Même s’il est le siège de nombreuses pathologies innées ou dues à l’âge, contrairement aux autres organes, le cœur n’est qu’extrêmement rarement sujet aux cancers. En effet, la littérature scientifique concernant les cancers cardiaques primaires est presque inexistante tant l’incidence de cette maladie est faible. Les publications font état de seulement quelques cas par année dans le monde. Alors, pour quelles raisons les tumeurs cardiaques sont-elles si rares ?
Les tumeurs cardiaques primaires, celles provenant du cœur lui-même, sont extrêmement rares. Dans les séries d’autopsies publiées jusqu’à maintenant, l’incidence de ces tumeurs est d’environ 0.0025%. La majorité des tumeurs cardiaques diagnostiquées sont bénignes. Chez les adultes, un type de tumeur gélatineuse d’apparence pâteuse, appelé myxome, est le plus courant ; chez les nourrissons et les enfants, les rhabdomyomes prédominent, généralement associés au syndrome de la sclérose tubéreuse.

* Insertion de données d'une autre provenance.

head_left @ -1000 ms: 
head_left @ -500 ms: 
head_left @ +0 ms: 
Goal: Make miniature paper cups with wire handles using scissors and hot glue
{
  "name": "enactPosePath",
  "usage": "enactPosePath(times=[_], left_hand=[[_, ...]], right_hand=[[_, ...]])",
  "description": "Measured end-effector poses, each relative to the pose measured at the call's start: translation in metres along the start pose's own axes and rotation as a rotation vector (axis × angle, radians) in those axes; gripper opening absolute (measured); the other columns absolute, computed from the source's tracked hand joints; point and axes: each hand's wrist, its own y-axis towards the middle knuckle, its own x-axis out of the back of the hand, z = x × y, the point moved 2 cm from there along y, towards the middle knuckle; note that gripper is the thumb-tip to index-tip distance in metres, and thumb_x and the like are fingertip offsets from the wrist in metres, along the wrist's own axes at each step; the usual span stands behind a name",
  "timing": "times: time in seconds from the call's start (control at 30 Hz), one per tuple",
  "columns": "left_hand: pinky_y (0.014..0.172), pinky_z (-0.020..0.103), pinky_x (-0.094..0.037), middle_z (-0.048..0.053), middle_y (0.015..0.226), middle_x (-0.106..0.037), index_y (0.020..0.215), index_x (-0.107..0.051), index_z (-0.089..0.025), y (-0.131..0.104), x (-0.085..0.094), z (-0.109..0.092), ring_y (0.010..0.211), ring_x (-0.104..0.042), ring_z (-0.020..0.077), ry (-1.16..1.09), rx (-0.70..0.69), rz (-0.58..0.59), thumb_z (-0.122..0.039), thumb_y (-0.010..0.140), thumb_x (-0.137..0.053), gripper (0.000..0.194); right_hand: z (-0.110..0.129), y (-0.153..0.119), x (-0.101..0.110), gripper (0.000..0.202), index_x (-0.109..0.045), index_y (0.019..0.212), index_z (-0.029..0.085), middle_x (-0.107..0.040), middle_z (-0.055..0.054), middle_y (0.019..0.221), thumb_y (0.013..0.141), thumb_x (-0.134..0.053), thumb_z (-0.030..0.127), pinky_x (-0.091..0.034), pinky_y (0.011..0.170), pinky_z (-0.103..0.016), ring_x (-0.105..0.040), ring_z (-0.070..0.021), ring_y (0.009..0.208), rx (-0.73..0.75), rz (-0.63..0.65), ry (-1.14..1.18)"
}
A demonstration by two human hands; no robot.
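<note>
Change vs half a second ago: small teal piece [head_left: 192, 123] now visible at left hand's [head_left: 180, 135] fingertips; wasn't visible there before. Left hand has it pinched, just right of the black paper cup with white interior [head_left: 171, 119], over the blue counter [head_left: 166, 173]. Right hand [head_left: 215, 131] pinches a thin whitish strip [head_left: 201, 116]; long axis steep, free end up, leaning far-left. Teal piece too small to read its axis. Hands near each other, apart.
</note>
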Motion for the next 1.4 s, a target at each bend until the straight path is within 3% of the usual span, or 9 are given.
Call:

Selon Robert J. Cusimano, chirurgien cardiaque au Toronto General Hospital, les tumeurs cardiaques malignes sont le plus souvent des métastases de tumeurs primaires dans des organes voisins, comme les reins ou les poumons. « S’il y a des métastases au cœur, le pronostic est plutôt mauvais », indique Cusimano, qui se réfère comme un « oncologue cardiaque », car les patients atteints de ces tumeurs lui sont souvent adressés.
Même dans ce cas, tout son département ne voit qu’environ 12 tumeurs bénignes dans une année donnée. Il est personnellement impliqué dans environ 5 à 10 cas de cancer cardiaque par an, dont un ou deux sont des tumeurs malignes primaires. Les angiosarcomes sont la tumeur cardiaque primaire maligne la plus courante. Selon des rapports de cas publiés, l’utilisation de la chimiothérapie et/ou de la radiothérapie pour réduire la tumeur primaire et éliminer les micrométastases suivie d’une chirurgie pour enlever la tumeur primaire a eu un certain succès.
Contrairement à d’autres organes endommagés, le cœur semble incapable de réparer les tissus lésés. Et cela, selon les études les plus récentes en biologie cellulaire, est dû au fait que les cellules qui composent le muscle lui-même, les myocytes cardiaques, sont différenciées de manière terminale.
Une dynamique cellulaire cardiaque très particulière
En d’autres termes, ces cellules atteignent un seuil précoce dans la vie de l’organisme où elles sortent définitivement du cycle cellulaire et cessent de se diviser. Après cela, une croissance supplémentaire se produit par expansion de la taille des cellules, et non par division cellulaire. Cela diffère, par exemple, des cellules épithéliales qui tapissent d’autres organes, qui, en réponse à certains stimuli, se divisent activement et, si nécessaire, se multiplient.
Ce « contrôle très strict du cycle cellulaire des cardiomyocytes » agit comme une arme à double tranchant, explique Deepak Srivastava, directeur du Gladstone Institute of Cardiovascular Disease de l’Université de Californie. Non seulement cela « les empêche de réintégrer le cycle cellulaire pour proliférer et réparer les tissus endommagés », mais cela peut également expliquer pourquoi ils sont si résistants à la formation de tumeurs.
Avec si peu d’activité proliférative, ajoute John E. Tomaszewski, du Département de pathologie et de médecine de laboratoire de la faculté de médecine de l’Université de Pennsylvanie, « l’opportunité d’anomalies dans la cinétique du cycle cellulaire qui caractérise les tumeurs dans tant d’autres sites corporels n’est juste pas un problème pour le cœur ».
Peu d’efforts de recherche entrepris concernant le cancer cardiaque
Compte tenu de leur extrême rareté, il n’y a guère d’efforts organisés pour approfondir les recherches sur la manière et les raisons de l’apparition des tumeurs cardiaques ou sur la meilleure façon de les traiter. Pour le moment, estime Cusimano, le moyen le plus efficace d’aider à améliorer les résultats est de diriger les patients vers des centres qui ont de l’expérience dans le traitement de patients atteints de tumeurs cardiaques.
L’envoi systématique de patients dans ces hôpitaux garantira que « les chirurgiens et les oncologues peuvent acquérir plus d’expérience avec ces cas. C’est la seule façon d’aller de l’avant avec ces types de cancers ».